CDS takes on unusual tasks in delivering speculative design solutions that are far and beyond the norm. In July 2022, CDS sponsored and conducted a Young Architects Master Class for the Arthur Erickson Foundation, bringing together senior high school students to part-take in a 2-day design workshop to explore a sustainable future to the downtown waterfront for the year 2072. It was entitled, Our City, Our Playground. The workshop was a catalyst for an urban re-form, in the ways land-use policies should be played out in the future.

What does architecture mean to you and what is the role of an architect in your society?
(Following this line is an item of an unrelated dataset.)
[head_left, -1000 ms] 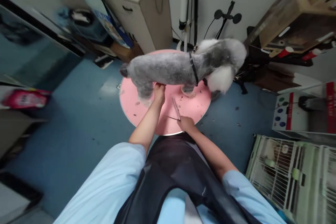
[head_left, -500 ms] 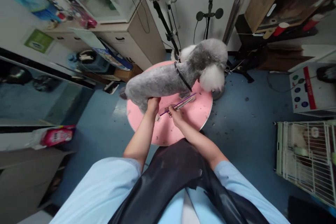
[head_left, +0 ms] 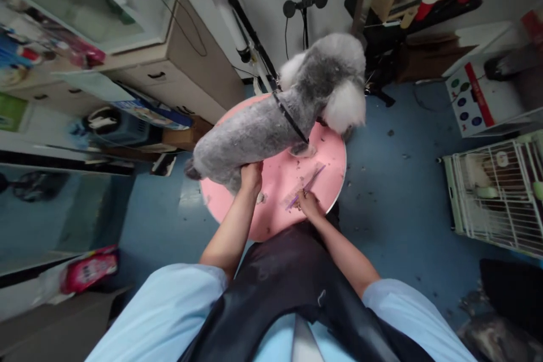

It is evident from our portfolio, that architecture is a multi-faceted practice, a profession that demands the design community to keep evolving and educating themselves years after their formal academic qualifications. This is why, after twenty-five years of local experience, I am only now registered as a broadly experienced applicant [BEA] to the AIBC registration process. Architectural practice for me has always been a collaborative effort and having spent most years practicing and leading design studios in large architectural practices has been my main motivation. But now I enjoy a select team of creatives with select projects while allocating time to prepare and nurture the next generation of creatives. I believe more than practising the art of building, an architect must be an educator, first. It was not an architect, but Winston Churchill who once said, we shape our buildings; thereafter they shape us.

Why do you participate in architecture competitions?

My first ten years as an architectural apprentice was spent in a leading architectural practice in Singapore, where in the 80s and 90s, every urban renewal project was an international architectural competition. These transformative years instilled in me that the best design solutions are often achieved and celebrated in the competitive realm. Over the years, I taught myself that participation in competitions was not always to win but to learn and equip oneself better in resolving design solutions, where the real-world agencies can never provide such opportune. What advice would you give to individuals who struggle to decide whether it would be beneficial for them to participate in architecture competitions? My best advice to all those young creatives is to always remember, Nothing Ventured, Nothing Gained! Participation ought to be the primary goal; and when an idea is born, everybody wins!